Cello Plays A Different Tune
AIM-listed Cello Group has paid £3.1 million to acquire Chiaros Holdings, the company that owns the organisational consultancy TMI UK.
We noticed the positive comment on our sale of TMI to Cello, the marketing services group chaired by Kevin Steeds. Bob Willott comments in Fintellect today:
“Given Chiaros’ past performance, the purchase price seems a generous one – suggesting that private equity shareholders may have been particularly successful in negotiating exit terms or that Cello knows something that outsiders don’t.
The company’s recovery in the year to 30 June 2005 produced a post-tax profit (PAT) of £197,000 and the initial purchase price represents a multiple of over 15 times that figure. Chiaros was still fairly heavily borrowed in that year and incurred substantial interest charges. Without the cost of such borrowings the multiple would have been more reasonable at 10.5 times PAT or 7.4 times earnings before tax (EBIT).”
For the audited year to 30 June 2005, TMI UK had a turnover of £4.9 million, gross profit of £2.8 million, which puts the price into context.
The real reason for the deal is that TMI UK is a leading provider of organisational development and consultancy solutions to a range of blue chip clients. TMI works with a range of leading brands including Toyota, hp, Metronet, Marks and Spencer, the Foreign and Commonwealth Office, National Express Group and Serco Solutions.

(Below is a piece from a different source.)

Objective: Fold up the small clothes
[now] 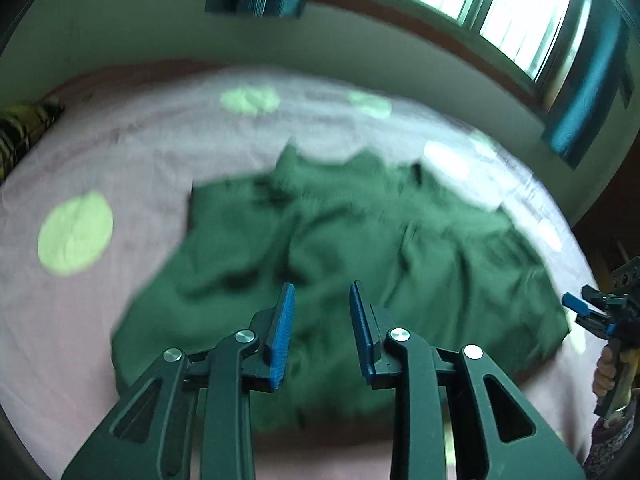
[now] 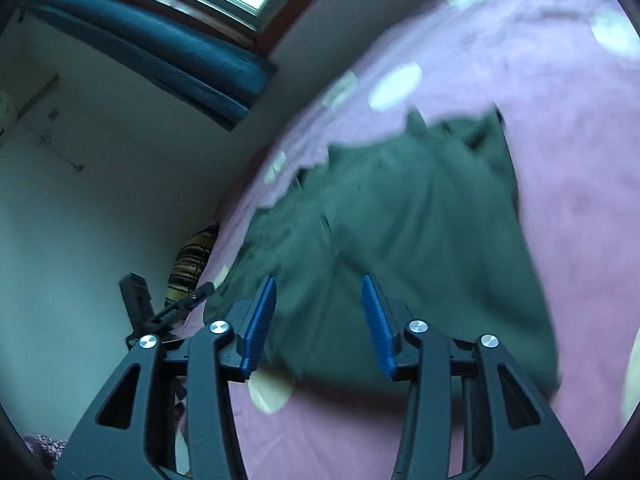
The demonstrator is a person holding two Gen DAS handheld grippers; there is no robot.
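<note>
Nearest, the left tongs [image 1: 322, 332] and the right tongs [image 2: 318, 320] both stand spread with nothing between their ribbed blue pads. Just beyond them the green garment [image 1: 340, 260] lies rumpled on the pink bed sheet [image 1: 120, 140] with pale dots. It looks soft, light and limp, so I would pinch it at an edge or corner.

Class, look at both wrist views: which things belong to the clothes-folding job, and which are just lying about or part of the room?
Belongs to the job:
- green garment, crumpled on the bed
- left hand-held gripper, jaws apart, nothing between them
- right hand-held gripper, jaws apart, nothing between them

Just there:
- pink spotted bedsheet
- striped cushion
- blue curtain
- window
</note>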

The total maximum consideration payable for TMI UK is £4.1 million in cash, loan notes and new ordinary shares.
Formed in 1978, TMI UK will join Cello’s brand consultancy platform. The initial consideration consists of £3.1 million, of which £2.3 million is in cash and the balance satisfied by the issue of up to 617,721 new ordinary shares. In addition, there is a maximum deferred consideration of up to £1 million dependent on the financial performance of the business for the period to 31 December 2009. The deferred consideration is payable in a mixture of loan notes and new ordinary shares at Cello’s discretion. The maximum share element will be 75% of the deferred consideration.